[Opening Data for the task section]

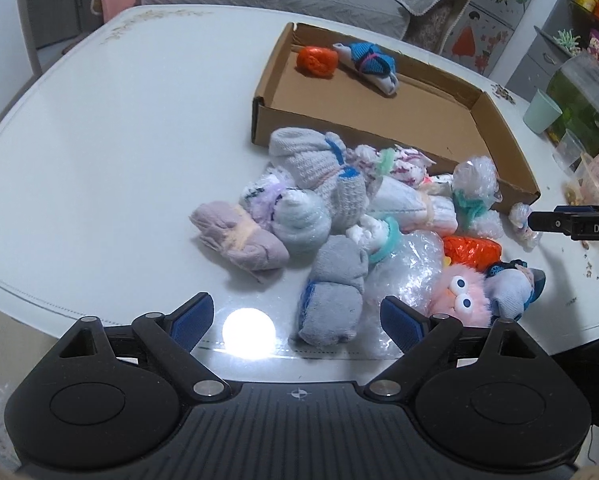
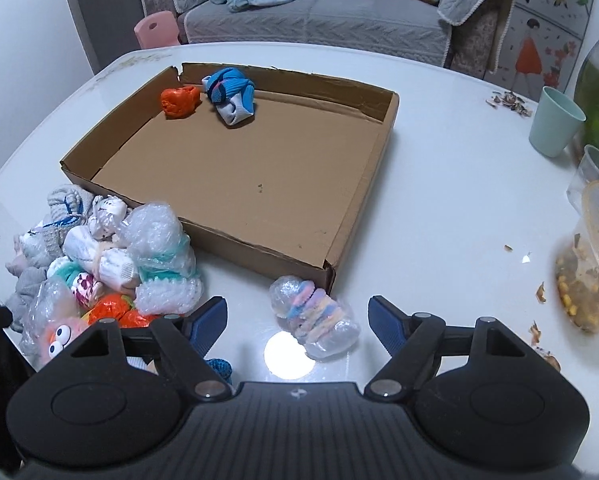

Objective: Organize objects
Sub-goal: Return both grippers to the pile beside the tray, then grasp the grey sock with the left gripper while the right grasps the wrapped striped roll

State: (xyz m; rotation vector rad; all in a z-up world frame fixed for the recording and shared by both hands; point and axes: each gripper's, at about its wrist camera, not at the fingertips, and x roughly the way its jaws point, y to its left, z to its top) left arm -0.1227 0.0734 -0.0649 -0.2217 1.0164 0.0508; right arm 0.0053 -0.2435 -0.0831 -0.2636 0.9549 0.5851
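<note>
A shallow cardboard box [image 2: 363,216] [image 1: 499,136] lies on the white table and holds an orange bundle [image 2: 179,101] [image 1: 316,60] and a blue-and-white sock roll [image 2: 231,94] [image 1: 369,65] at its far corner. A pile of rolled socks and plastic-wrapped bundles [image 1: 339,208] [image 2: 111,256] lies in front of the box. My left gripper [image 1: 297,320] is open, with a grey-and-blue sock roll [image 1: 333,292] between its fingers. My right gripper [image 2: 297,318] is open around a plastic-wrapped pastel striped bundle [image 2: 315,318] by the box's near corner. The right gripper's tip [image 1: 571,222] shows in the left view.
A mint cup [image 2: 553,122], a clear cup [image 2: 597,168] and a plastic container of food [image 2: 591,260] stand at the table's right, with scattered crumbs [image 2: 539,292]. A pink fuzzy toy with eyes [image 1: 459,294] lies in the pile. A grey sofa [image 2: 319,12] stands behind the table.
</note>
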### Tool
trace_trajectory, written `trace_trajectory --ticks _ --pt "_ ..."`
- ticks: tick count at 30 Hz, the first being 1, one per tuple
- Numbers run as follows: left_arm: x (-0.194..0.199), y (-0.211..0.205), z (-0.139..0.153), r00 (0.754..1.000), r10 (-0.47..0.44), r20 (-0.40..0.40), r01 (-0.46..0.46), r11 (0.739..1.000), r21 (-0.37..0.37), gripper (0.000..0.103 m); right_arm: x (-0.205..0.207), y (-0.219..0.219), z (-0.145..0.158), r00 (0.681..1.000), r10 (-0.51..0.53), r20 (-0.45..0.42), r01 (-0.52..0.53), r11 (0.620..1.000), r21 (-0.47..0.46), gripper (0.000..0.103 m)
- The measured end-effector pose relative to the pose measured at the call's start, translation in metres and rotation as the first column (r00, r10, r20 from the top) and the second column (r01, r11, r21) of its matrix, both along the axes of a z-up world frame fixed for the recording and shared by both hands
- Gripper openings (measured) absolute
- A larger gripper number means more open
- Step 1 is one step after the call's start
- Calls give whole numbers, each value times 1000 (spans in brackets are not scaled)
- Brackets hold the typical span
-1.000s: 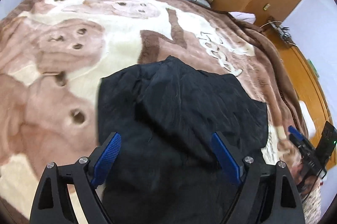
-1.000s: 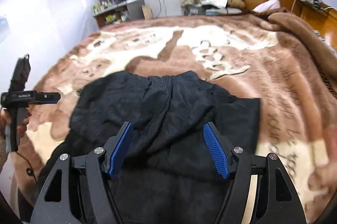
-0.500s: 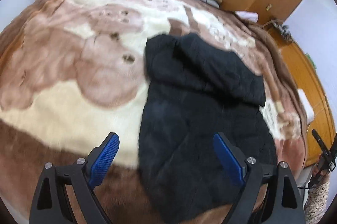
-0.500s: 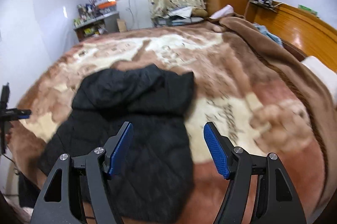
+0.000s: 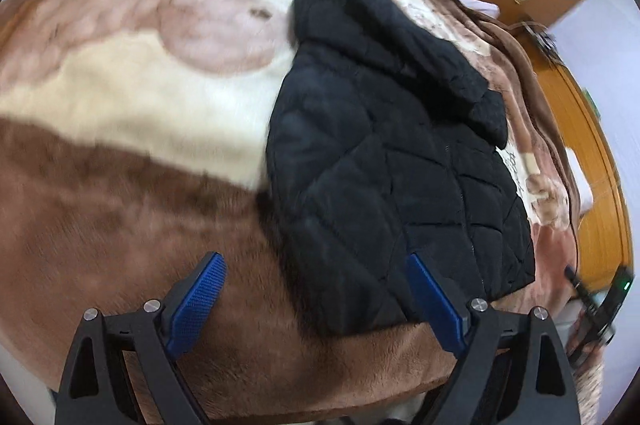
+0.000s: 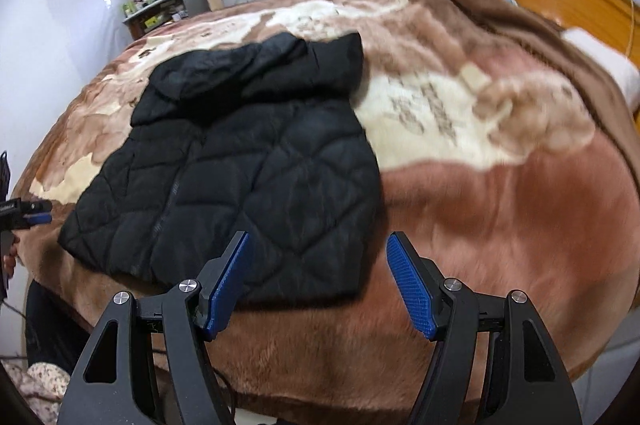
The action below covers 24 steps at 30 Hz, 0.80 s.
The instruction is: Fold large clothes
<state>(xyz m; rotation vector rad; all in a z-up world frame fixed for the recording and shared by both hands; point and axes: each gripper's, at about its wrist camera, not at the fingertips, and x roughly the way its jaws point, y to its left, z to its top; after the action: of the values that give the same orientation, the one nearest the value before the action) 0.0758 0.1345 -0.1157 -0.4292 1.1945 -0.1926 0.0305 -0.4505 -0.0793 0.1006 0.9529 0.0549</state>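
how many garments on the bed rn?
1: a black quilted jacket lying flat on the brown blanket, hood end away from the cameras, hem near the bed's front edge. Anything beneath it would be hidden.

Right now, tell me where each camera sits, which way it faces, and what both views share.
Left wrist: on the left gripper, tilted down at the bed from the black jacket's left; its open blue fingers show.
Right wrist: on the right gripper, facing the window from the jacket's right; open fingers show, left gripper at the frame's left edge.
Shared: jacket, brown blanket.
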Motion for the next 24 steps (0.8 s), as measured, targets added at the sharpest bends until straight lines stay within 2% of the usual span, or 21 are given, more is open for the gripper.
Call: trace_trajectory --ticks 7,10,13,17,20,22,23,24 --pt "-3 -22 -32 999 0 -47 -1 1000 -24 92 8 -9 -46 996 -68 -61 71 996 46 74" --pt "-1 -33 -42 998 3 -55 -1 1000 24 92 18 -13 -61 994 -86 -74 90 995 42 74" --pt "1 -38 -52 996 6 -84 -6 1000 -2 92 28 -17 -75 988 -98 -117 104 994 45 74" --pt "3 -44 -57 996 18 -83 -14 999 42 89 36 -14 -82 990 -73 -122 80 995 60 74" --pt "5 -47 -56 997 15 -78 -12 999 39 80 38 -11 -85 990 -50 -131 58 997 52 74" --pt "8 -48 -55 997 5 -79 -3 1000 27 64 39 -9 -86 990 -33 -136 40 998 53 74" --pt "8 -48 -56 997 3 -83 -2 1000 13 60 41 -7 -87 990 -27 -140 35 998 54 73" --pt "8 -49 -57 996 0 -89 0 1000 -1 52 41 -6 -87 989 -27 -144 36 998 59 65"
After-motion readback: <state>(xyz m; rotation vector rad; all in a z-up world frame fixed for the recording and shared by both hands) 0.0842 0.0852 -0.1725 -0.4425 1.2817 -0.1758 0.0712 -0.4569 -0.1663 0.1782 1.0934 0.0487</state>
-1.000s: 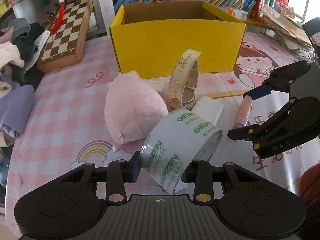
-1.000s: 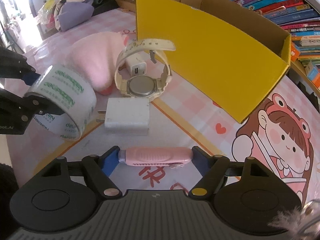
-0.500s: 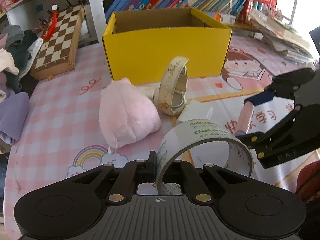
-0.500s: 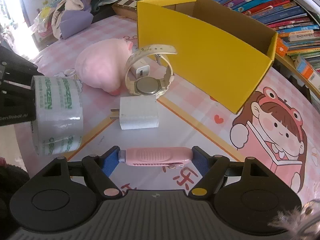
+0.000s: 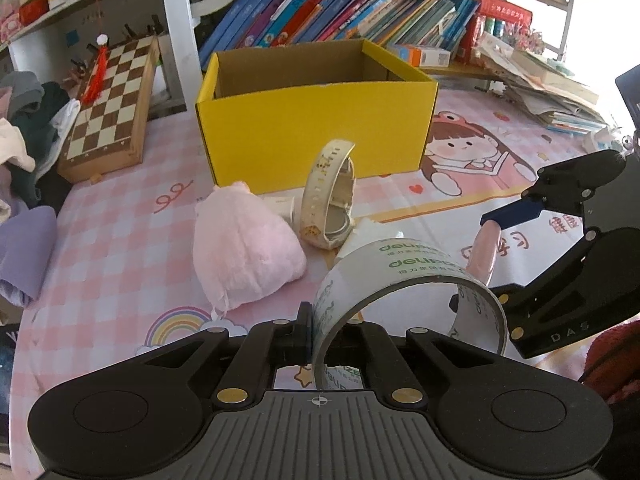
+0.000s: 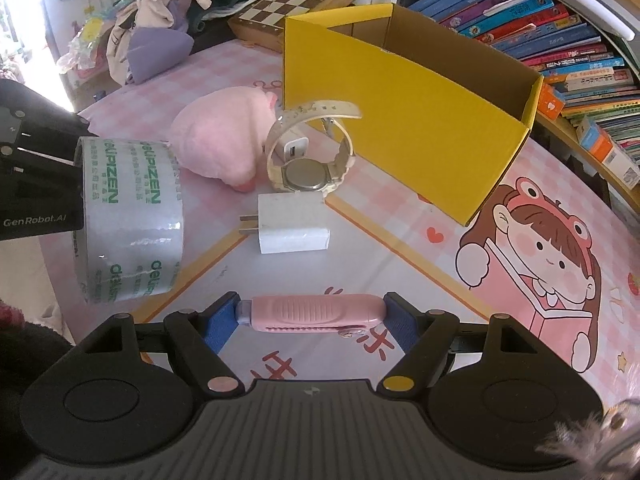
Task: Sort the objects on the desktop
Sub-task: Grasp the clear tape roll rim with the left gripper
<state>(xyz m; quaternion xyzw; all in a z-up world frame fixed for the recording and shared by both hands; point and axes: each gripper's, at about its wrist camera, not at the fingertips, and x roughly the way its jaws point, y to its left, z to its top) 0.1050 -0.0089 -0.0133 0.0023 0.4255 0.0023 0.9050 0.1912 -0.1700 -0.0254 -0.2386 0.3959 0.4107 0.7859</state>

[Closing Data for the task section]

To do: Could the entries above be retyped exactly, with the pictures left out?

Result for this exercise:
Objective: Organize objects
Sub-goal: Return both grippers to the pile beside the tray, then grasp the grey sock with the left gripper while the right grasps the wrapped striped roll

State: (xyz m; rotation vector rad; all in a z-up world frame fixed for the recording and shared by both hands; point and axes: each gripper's, at about its wrist camera, not at the fingertips, and x roughly the way its jaws point, y to its left, z to its top) left arm -0.1227 0.0734 -0.0649 -0.2217 1.0164 0.0508; right arm 0.0053 -0.2435 -0.0831 -0.2636 0.9549 0.5851
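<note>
A shallow cardboard box [image 2: 363,216] [image 1: 499,136] lies on the white table and holds an orange bundle [image 2: 179,101] [image 1: 316,60] and a blue-and-white sock roll [image 2: 231,94] [image 1: 369,65] at its far corner. A pile of rolled socks and plastic-wrapped bundles [image 1: 339,208] [image 2: 111,256] lies in front of the box. My left gripper [image 1: 297,320] is open, with a grey-and-blue sock roll [image 1: 333,292] between its fingers. My right gripper [image 2: 297,318] is open around a plastic-wrapped pastel striped bundle [image 2: 315,318] by the box's near corner. The right gripper's tip [image 1: 571,222] shows in the left view.
A mint cup [image 2: 553,122], a clear cup [image 2: 597,168] and a plastic container of food [image 2: 591,260] stand at the table's right, with scattered crumbs [image 2: 539,292]. A pink fuzzy toy with eyes [image 1: 459,294] lies in the pile. A grey sofa [image 2: 319,12] stands behind the table.
</note>
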### Tool
trace_trajectory, written `trace_trajectory --ticks _ --pt "_ ..."`
- ticks: tick count at 30 Hz, the first being 1, one per tuple
- Numbers run as follows: left_arm: x (-0.194..0.199), y (-0.211..0.205), z (-0.139..0.153), r00 (0.754..1.000), r10 (-0.47..0.44), r20 (-0.40..0.40), r01 (-0.46..0.46), r11 (0.739..1.000), r21 (-0.37..0.37), gripper (0.000..0.103 m); right_arm: x (-0.205..0.207), y (-0.219..0.219), z (-0.145..0.158), r00 (0.681..1.000), r10 (-0.51..0.53), r20 (-0.45..0.42), r01 (-0.52..0.53), r11 (0.620..1.000), r21 (-0.47..0.46), gripper (0.000..0.103 m)
- The measured end-effector pose relative to the pose measured at the call's start, translation in metres and rotation as the first column (r00, r10, r20 from the top) and the second column (r01, r11, r21) of its matrix, both along the axes of a z-up world frame fixed for the recording and shared by both hands
- Gripper openings (measured) absolute
- A larger gripper number means more open
- Step 1 is one step after the call's start
- Calls give whole numbers, each value times 1000 (spans in brackets are not scaled)
- Brackets hold the typical span
-1.000s: 
-1.000s: 
-0.500s: 
-0.500s: 
+0.000s: 
+0.000s: 
The action below covers 24 steps at 30 Hz, 0.80 s.
The instruction is: Fold large clothes
<state>(xyz m; rotation vector rad; all in a z-up world frame fixed for the recording and shared by both hands; point and axes: each gripper's, at about its wrist camera, not at the fingertips, and x roughly the way its jaws point, y to its left, z to its top; after the action: of the values that give the same orientation, the one nearest the value before the action) 0.0758 0.1345 -0.1157 -0.4292 1.1945 -0.1926 0.0305 -0.4505 -0.0793 0.1006 0.9529 0.0549</state>
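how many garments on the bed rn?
1: a black quilted jacket lying flat on the brown blanket, hood end away from the cameras, hem near the bed's front edge. Anything beneath it would be hidden.

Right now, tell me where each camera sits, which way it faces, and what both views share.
Left wrist: on the left gripper, tilted down at the bed from the black jacket's left; its open blue fingers show.
Right wrist: on the right gripper, facing the window from the jacket's right; open fingers show, left gripper at the frame's left edge.
Shared: jacket, brown blanket.
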Motion for the next 24 steps (0.8 s), as measured, targets added at the sharpest bends until straight lines stay within 2% of the usual span, or 21 are given, more is open for the gripper.
Call: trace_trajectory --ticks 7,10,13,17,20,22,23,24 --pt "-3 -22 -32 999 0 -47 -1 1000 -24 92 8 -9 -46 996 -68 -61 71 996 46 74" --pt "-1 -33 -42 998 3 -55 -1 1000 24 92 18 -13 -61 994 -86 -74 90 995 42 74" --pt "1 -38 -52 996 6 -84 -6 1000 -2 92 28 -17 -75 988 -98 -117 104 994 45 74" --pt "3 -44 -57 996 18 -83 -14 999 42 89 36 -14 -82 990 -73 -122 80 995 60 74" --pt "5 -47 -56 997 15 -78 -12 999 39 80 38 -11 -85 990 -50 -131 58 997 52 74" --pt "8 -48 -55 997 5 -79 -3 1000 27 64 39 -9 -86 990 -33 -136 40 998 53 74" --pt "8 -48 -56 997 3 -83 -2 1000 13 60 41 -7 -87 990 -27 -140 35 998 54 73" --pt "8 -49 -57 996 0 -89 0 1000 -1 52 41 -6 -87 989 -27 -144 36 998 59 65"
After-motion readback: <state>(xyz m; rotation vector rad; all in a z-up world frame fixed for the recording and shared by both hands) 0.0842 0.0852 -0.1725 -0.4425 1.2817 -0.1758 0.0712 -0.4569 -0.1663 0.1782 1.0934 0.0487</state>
-1.000s: 
-1.000s: 
-0.500s: 
-0.500s: 
+0.000s: 
+0.000s: 
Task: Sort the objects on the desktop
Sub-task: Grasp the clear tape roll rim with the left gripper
<state>(xyz m; quaternion xyzw; all in a z-up world frame fixed for the recording and shared by both hands; point and axes: each gripper's, at about its wrist camera, not at the fingertips, and x roughly the way its jaws point, y to its left, z to its top) 0.1050 -0.0089 -0.0133 0.0023 0.4255 0.0023 0.9050 0.1912 -0.1700 -0.0254 -0.2386 0.3959 0.4107 0.7859</state>

The required output has been given.